■ Information provided ■

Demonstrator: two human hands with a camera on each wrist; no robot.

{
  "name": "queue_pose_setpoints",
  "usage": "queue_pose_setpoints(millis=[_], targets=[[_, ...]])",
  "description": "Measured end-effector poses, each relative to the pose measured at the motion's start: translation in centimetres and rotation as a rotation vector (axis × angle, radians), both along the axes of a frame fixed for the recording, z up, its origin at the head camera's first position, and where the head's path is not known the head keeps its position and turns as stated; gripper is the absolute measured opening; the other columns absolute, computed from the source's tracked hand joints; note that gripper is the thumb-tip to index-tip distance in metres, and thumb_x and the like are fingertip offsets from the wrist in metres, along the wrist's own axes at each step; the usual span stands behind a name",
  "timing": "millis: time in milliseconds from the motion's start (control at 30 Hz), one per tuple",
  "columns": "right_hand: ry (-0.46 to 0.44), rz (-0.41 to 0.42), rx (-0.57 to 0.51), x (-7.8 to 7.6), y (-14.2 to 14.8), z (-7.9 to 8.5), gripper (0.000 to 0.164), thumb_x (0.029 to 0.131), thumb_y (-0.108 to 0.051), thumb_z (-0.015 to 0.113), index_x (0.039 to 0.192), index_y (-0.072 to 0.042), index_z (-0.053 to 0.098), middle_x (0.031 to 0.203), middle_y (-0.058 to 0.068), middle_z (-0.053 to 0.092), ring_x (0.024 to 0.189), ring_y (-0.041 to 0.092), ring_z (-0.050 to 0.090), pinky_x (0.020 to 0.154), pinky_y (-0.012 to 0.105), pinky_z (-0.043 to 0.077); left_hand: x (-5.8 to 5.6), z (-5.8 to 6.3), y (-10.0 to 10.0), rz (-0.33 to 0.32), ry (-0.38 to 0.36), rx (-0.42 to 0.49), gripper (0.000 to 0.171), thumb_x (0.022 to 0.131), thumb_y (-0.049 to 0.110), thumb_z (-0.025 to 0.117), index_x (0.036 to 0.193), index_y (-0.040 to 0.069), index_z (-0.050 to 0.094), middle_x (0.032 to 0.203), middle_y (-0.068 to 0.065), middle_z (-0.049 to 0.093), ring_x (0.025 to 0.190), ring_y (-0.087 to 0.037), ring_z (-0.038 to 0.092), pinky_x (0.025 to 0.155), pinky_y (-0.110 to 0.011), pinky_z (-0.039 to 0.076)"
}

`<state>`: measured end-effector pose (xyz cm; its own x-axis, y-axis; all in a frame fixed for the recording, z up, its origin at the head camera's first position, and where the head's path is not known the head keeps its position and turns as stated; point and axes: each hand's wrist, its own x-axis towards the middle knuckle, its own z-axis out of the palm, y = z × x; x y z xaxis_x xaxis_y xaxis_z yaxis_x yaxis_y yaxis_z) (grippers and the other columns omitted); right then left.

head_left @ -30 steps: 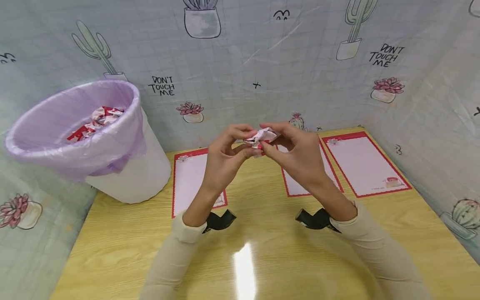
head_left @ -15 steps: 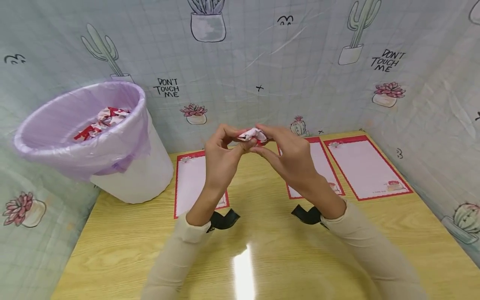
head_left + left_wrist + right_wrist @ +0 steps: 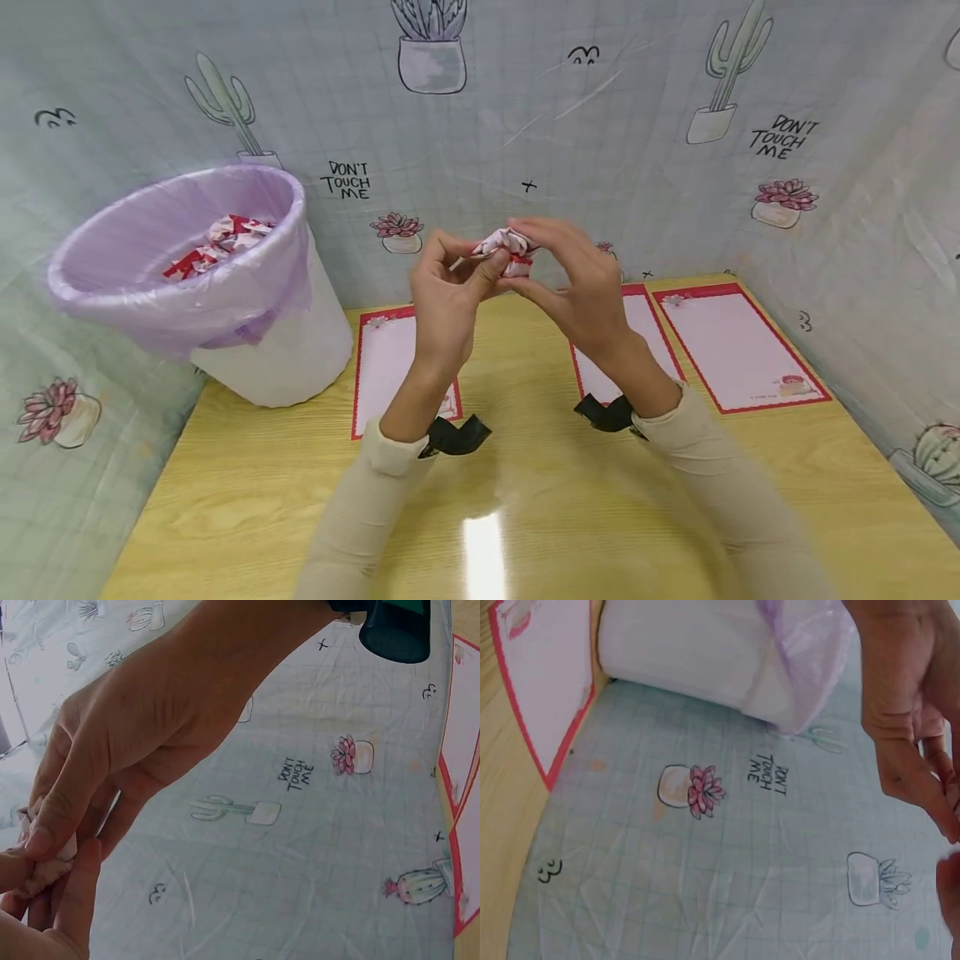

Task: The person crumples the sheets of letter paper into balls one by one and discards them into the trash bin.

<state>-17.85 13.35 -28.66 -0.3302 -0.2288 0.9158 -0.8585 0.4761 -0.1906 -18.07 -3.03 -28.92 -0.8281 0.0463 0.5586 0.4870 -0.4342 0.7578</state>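
Note:
A small crumpled piece of red-edged white paper [image 3: 506, 242] is held up over the table between both hands. My left hand [image 3: 446, 312] pinches it from the left, thumb across its front. From the right, my right hand [image 3: 588, 287] grips it between thumb and fingers, with a red strip showing below the white folds. In the left wrist view the right hand [image 3: 135, 735] reaches in from the top and partly covers the paper ball [image 3: 49, 876]. The left hand [image 3: 915, 712] appears at the upper right of the right wrist view, where the paper is mostly cut off.
A white bin [image 3: 277, 350] with a purple liner [image 3: 180, 308] stands at the left, with several crumpled red-and-white papers [image 3: 221, 242] inside. Flat red-bordered sheets lie on the wooden table [image 3: 525, 500]: one left [image 3: 382, 358], two right [image 3: 742, 350]. A cactus-printed cloth [image 3: 465, 150] hangs behind.
Both hands have risen slightly, and the paper has been turned and squeezed between the fingers, now showing a red strip on its lower part. The head view has shifted a little left.

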Motion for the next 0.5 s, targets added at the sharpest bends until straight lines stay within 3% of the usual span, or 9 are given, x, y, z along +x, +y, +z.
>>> queue_pose_setpoints(millis=[100,200,267,333,400,500], targets=[[0.016,-0.005,0.048,0.7,0.5,0.3,0.059,0.073,-0.003,0.089,0.125,0.008,0.064,0.118,0.021,0.07,0.102,0.03,0.071,0.09,0.035,0.058,0.0,0.1,-0.8,-0.042,0.086,-0.118,0.021,0.093,-0.01,0.066,0.111,-0.005,0.058,0.103,-0.008,0.059,0.094,-0.02,0.069,0.079,-0.04,0.062],[0.0,0.014,0.102,1.2,0.8,0.8,0.058,0.074,-0.002,0.087,0.126,0.01,0.062,0.115,0.022,0.07,0.098,0.03,0.072,0.082,0.039,0.061,-0.5,0.4,-2.2,-0.119,0.229,-0.236,0.042,0.094,-0.005,0.068,0.133,-0.01,0.055,0.104,-0.011,0.058,0.097,-0.025,0.067,0.079,-0.043,0.062],[-0.017,0.03,0.135,1.5,0.9,1.2,0.056,0.077,-0.003,0.086,0.127,0.01,0.063,0.114,0.022,0.071,0.098,0.03,0.072,0.081,0.041,0.061,-1.1,0.6,-3.0,-0.142,0.33,-0.305,0.049,0.093,0.004,0.071,0.137,-0.011,0.055,0.103,-0.013,0.059,0.098,-0.026,0.065,0.078,-0.04,0.062],[-0.033,0.038,0.161,1.6,1.0,1.4,0.054,0.079,-0.003,0.084,0.127,0.009,0.063,0.113,0.021,0.072,0.097,0.028,0.073,0.079,0.041,0.061,-1.7,0.7,-3.3,-0.13,0.421,-0.356,0.051,0.093,0.014,0.07,0.135,-0.012,0.057,0.101,-0.013,0.06,0.094,-0.023,0.063,0.072,-0.033,0.062],[-0.035,0.037,0.172,1.6,1.1,1.6,0.05,0.081,-0.003,0.083,0.126,0.009,0.065,0.111,0.02,0.073,0.095,0.028,0.073,0.078,0.041,0.061,-2.1,0.7,-3.2,-0.039,0.507,-0.403,0.05,0.091,0.021,0.069,0.128,-0.013,0.063,0.096,-0.013,0.061,0.087,-0.017,0.058,0.065,-0.023,0.057],[-0.023,0.038,0.146,1.3,1.3,1.6,0.04,0.081,0.0,0.081,0.118,0.009,0.068,0.104,0.019,0.074,0.09,0.028,0.074,0.076,0.039,0.061,-2.3,0.4,-2.3,0.078,0.574,-0.421,0.042,0.093,0.019,0.067,0.121,-0.013,0.067,0.089,-0.015,0.06,0.082,-0.015,0.053,0.061,-0.02,0.051]])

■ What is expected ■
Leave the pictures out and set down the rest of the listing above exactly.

■ Written answer ■
Demonstrator: two human hands with a camera on each wrist; no robot.

{
  "name": "queue_pose_setpoints",
  "usage": "queue_pose_setpoints(millis=[_], targets=[[_, ...]])",
  "description": "Measured end-effector poses, each relative to the pose measured at the motion's start: translation in centimetres and rotation as a rotation vector (axis × angle, radians), both along the axes of a frame fixed for the recording, z up, its origin at the head camera's first position, and where the head's path is not known the head keeps its position and turns as stated; gripper is the absolute measured opening; the other columns absolute, computed from the source's tracked hand joints; note that gripper is the thumb-tip to index-tip distance in metres, and thumb_x and the like are fingertip offsets from the wrist in metres, along the wrist's own axes at each step; the usual span stands behind a name",
  "timing": "millis: time in milliseconds from the motion's start (control at 30 Hz), one per tuple",
  "columns": "right_hand: ry (-0.46 to 0.44), rz (-0.41 to 0.42), rx (-0.57 to 0.51), x (-7.8 to 7.6), y (-14.2 to 14.8), z (-7.9 to 8.5), gripper (0.000 to 0.164), thumb_x (0.029 to 0.131), thumb_y (-0.108 to 0.051), thumb_z (-0.015 to 0.113), index_x (0.039 to 0.192), index_y (-0.072 to 0.042), index_z (-0.053 to 0.098), middle_x (0.031 to 0.203), middle_y (-0.058 to 0.068), middle_z (-0.053 to 0.092), ring_x (0.024 to 0.189), ring_y (-0.041 to 0.092), ring_z (-0.050 to 0.090), pinky_x (0.020 to 0.154), pinky_y (-0.012 to 0.105), pinky_z (-0.043 to 0.077); left_hand: x (-5.8 to 5.6), z (-5.8 to 6.3), y (-10.0 to 10.0), rz (-0.33 to 0.32), ry (-0.38 to 0.36), rx (-0.42 to 0.49), gripper (0.000 to 0.171), thumb_x (0.022 to 0.131), thumb_y (-0.049 to 0.110), thumb_z (-0.025 to 0.117), index_x (0.036 to 0.193), index_y (-0.040 to 0.069), index_z (-0.050 to 0.094), middle_x (0.032 to 0.203), middle_y (-0.068 to 0.065), middle_z (-0.049 to 0.093), ring_x (0.025 to 0.190), ring_y (-0.087 to 0.037), ring_z (-0.038 to 0.092), pinky_x (0.025 to 0.155), pinky_y (-0.110 to 0.011), pinky_z (-0.039 to 0.076)"
}

`<state>`: measured end-effector pose (xyz cm; its own x-axis, y-axis; all in a frame fixed for the recording, z up, its origin at the head camera's first position, and where the head's path is not known the head keeps its position and turns as stated; point and axes: each hand's wrist, its own x-axis towards the middle knuckle, its own z-axis out of the palm, y = z × x; x y z xaxis_x xaxis_y xaxis_z yaxis_x yaxis_y yaxis_z) (grippers and the other columns omitted); right then left.

head_left @ -30 steps: 
head_left @ -15 steps: 
head_left + left_wrist + right_wrist @ +0 steps: 

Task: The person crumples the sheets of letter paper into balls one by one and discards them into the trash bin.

<state>-17.85 13.35 -28.66 -0.3302 -0.2288 0.9158 -0.8585 0.4761 -0.1906 -18.07 -3.03 -28.92 -0.8281 0.0463 0.5586 0.4870 -0.4342 0.7578</state>
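Note:
A small crumpled piece of red-edged white paper [image 3: 506, 242] is held up over the table between both hands. My left hand [image 3: 446, 312] pinches it from the left, thumb across its front. From the right, my right hand [image 3: 588, 287] grips it between thumb and fingers, with a red strip showing below the white folds. In the left wrist view the right hand [image 3: 135, 735] reaches in from the top and partly covers the paper ball [image 3: 49, 876]. The left hand [image 3: 915, 712] appears at the upper right of the right wrist view, where the paper is mostly cut off.
A white bin [image 3: 277, 350] with a purple liner [image 3: 180, 308] stands at the left, with several crumpled red-and-white papers [image 3: 221, 242] inside. Flat red-bordered sheets lie on the wooden table [image 3: 525, 500]: one left [image 3: 382, 358], two right [image 3: 742, 350]. A cactus-printed cloth [image 3: 465, 150] hangs behind.
Both hands have risen slightly, and the paper has been turned and squeezed between the fingers, now showing a red strip on its lower part. The head view has shifted a little left.
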
Motion for the next 0.5 s, targets added at the sharpest bends until straight lines stay within 3% of the usual span, or 9 are given, x, y, z along +x, +y, +z.
>>> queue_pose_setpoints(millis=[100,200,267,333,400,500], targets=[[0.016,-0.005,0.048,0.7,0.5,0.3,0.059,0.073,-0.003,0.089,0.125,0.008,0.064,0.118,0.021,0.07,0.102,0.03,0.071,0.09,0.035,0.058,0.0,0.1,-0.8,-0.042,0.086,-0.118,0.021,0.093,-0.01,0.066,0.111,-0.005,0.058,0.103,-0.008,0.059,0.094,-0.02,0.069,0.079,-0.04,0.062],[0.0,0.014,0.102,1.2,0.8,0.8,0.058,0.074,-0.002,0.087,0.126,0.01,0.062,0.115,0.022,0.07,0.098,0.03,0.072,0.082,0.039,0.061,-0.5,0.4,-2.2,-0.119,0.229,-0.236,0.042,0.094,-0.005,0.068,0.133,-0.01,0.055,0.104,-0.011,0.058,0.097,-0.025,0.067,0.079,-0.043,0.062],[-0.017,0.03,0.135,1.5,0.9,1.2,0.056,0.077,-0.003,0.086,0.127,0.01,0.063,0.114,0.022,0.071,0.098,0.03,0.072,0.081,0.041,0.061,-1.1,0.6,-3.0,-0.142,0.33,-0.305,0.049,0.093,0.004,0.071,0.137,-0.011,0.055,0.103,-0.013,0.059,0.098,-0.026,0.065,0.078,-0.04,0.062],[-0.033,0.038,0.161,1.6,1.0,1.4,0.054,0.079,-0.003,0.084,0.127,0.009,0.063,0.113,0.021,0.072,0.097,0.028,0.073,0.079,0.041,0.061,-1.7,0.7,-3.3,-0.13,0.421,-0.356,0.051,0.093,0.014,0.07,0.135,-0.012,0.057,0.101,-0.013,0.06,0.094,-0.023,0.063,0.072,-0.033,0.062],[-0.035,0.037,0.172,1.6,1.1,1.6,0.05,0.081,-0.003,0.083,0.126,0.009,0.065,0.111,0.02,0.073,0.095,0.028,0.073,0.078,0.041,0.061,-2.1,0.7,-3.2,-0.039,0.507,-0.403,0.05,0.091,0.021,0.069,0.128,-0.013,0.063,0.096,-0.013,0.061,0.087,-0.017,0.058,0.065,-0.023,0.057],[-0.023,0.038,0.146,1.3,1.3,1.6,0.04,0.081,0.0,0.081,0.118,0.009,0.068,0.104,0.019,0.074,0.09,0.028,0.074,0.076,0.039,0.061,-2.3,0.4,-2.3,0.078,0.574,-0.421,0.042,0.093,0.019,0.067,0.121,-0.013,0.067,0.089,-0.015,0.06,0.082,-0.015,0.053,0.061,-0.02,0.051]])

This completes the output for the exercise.